__WHAT THE EXERCISE ASKS__
When you reach the line in the data below that contains "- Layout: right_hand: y", please start repeating lines exactly, and stop after the line that contains "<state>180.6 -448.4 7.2", repeating nothing else.

[Stored records]
* * * * * * *

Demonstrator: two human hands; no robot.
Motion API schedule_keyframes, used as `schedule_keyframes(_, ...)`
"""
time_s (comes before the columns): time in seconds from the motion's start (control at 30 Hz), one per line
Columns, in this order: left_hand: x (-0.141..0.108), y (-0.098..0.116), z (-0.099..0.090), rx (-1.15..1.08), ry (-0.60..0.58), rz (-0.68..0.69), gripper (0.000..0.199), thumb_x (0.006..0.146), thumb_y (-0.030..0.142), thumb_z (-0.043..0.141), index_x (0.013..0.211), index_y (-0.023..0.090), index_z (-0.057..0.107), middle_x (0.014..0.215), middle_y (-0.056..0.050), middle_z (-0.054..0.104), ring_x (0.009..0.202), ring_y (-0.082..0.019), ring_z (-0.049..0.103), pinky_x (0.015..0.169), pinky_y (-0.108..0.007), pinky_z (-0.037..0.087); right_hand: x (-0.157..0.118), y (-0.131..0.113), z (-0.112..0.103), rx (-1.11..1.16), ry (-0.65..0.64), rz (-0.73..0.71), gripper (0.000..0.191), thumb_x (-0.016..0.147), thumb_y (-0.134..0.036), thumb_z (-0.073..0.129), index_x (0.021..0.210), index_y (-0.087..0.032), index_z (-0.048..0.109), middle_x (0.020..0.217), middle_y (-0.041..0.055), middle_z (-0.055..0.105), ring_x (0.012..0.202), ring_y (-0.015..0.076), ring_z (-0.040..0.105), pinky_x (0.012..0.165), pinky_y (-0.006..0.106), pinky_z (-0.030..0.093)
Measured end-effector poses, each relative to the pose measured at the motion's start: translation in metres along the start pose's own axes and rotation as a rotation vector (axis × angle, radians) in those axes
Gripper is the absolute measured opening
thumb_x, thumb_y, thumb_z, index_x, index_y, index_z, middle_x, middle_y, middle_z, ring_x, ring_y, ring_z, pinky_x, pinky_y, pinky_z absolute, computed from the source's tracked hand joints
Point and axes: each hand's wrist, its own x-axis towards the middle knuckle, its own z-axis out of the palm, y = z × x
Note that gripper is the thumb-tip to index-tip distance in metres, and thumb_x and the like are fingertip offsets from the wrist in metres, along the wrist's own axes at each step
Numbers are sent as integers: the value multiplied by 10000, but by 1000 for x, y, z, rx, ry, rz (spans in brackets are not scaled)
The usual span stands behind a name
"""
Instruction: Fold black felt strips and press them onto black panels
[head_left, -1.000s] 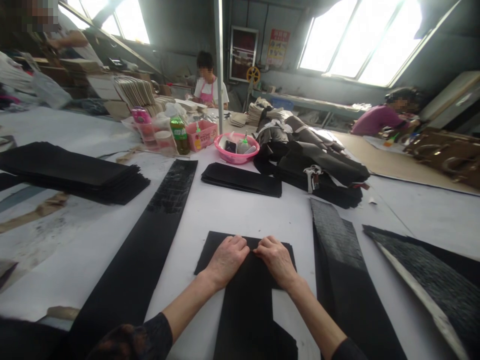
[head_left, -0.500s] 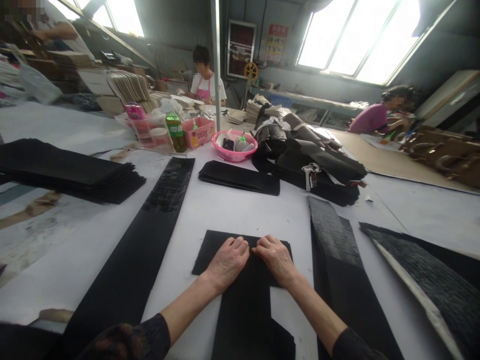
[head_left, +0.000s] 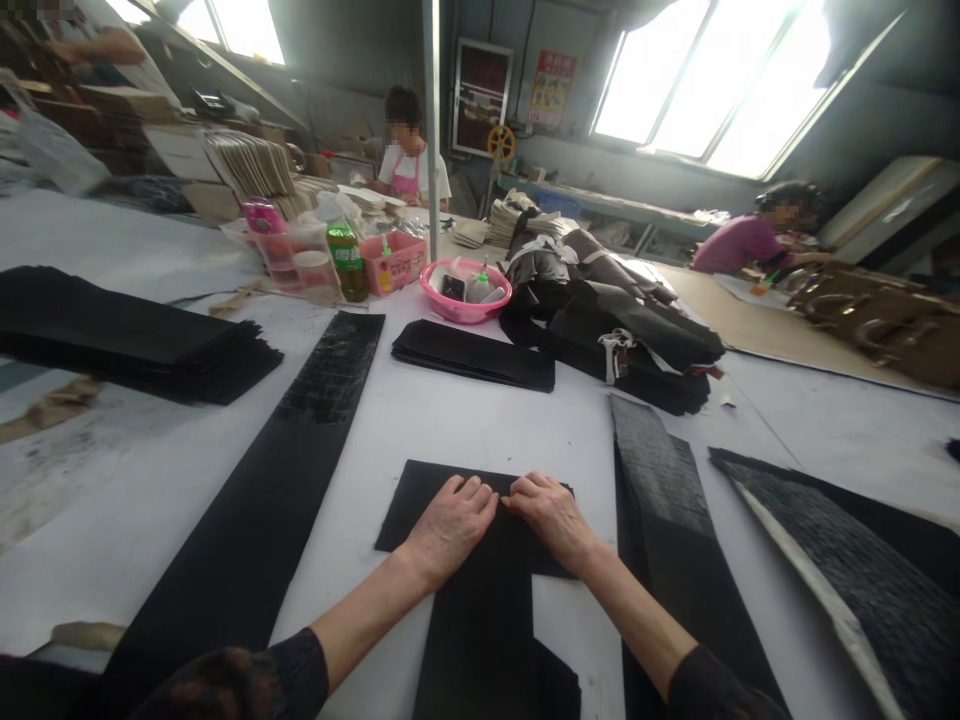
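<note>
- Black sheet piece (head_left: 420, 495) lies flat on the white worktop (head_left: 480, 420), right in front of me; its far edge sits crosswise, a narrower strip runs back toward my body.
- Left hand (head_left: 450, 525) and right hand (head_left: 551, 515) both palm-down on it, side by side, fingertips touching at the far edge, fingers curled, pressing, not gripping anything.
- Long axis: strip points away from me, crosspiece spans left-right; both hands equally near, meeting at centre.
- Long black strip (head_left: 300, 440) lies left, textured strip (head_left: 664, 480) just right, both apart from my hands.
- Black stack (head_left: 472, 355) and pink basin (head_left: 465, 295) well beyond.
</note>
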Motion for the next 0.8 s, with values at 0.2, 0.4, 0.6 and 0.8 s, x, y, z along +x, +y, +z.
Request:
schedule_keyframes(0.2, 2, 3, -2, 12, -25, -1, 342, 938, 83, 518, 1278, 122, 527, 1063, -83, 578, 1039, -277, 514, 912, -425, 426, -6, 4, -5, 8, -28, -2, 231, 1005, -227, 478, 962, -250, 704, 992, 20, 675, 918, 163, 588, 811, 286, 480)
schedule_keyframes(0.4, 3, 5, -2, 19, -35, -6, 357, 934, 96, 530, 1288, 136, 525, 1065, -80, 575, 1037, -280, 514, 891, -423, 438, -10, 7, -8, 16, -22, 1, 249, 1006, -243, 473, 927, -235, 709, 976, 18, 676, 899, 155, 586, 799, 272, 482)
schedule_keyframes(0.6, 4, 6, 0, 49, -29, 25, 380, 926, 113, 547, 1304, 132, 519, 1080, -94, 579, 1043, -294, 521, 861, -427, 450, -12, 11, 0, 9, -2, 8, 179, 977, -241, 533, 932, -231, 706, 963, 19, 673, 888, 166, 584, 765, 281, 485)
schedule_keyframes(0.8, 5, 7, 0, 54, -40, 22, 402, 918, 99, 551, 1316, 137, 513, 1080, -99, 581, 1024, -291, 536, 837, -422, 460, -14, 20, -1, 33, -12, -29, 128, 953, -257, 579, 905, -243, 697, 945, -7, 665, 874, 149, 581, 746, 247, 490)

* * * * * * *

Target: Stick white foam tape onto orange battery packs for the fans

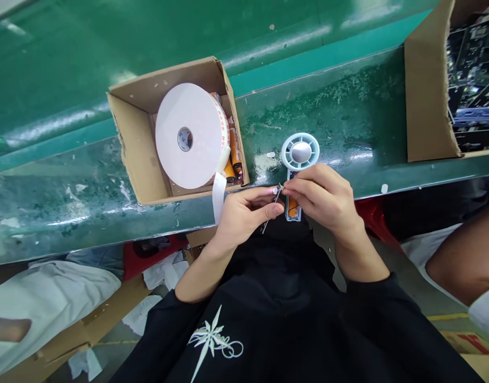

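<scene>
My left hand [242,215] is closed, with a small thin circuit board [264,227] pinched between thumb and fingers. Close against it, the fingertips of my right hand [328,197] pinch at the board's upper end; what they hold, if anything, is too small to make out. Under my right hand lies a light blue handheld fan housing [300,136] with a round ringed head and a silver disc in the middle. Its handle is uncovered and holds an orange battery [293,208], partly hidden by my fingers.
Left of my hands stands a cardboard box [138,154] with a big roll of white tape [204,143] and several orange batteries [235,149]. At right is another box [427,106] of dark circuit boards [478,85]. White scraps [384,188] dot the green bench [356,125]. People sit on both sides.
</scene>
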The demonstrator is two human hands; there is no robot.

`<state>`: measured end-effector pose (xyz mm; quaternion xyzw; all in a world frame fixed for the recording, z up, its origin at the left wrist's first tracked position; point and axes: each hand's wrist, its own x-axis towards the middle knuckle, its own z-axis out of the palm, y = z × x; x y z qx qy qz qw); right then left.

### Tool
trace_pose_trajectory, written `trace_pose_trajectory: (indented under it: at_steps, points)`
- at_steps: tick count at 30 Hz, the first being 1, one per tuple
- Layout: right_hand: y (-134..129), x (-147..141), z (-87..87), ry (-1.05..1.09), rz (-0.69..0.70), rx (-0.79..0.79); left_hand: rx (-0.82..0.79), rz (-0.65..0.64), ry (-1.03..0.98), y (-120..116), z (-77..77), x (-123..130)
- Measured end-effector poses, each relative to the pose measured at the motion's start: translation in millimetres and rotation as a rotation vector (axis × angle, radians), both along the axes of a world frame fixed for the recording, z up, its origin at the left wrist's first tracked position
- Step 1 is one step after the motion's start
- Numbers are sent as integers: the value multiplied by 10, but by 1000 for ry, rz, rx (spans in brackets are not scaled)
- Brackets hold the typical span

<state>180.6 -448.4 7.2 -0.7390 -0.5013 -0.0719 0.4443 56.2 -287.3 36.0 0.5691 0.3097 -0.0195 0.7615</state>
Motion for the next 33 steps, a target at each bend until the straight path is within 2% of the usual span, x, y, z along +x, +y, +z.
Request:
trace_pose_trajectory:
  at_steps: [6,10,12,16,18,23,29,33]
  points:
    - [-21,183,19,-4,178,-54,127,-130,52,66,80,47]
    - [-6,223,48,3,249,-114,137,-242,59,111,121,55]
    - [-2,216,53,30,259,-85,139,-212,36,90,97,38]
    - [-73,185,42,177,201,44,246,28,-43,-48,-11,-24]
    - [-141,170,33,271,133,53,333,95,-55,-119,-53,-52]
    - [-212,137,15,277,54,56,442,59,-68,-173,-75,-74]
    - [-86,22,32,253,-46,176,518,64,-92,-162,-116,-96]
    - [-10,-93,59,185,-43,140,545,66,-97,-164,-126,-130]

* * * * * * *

__RESULT OF THE TASK__
- Layout: right_hand: y (-134..129), x (-147..141), z (-87..87), ry (-1.05..1.09), rz (-0.69..0.70), rx (-0.79..0.79); left_hand: rx (-0.82..0.79), rz (-0.65..0.64), ry (-1.03..0.98), y (-120..116), z (-77..77), x (-123..130)
- Measured end-effector poses, each relative to the pose measured at the motion's start: translation in millimetres and rotation as a rotation vector (axis × angle, radians), both along the axes of a world frame fixed for the recording, z up, its origin at the left wrist's first tracked position
- Step 1 is one step after the motion's start
- Numbers are sent as integers: the value multiplied by 10, but by 1000 for ry, rz, rx (spans in brackets are not scaled)
- Brackets hold the typical span

<state>180.6 -448.4 7.2 -0.7390 -0.5013 -0.0719 0.4443 56.2 -287.3 36.0 0.5691 0.3097 -0.0195 0.7615</state>

There's nothing else to the answer.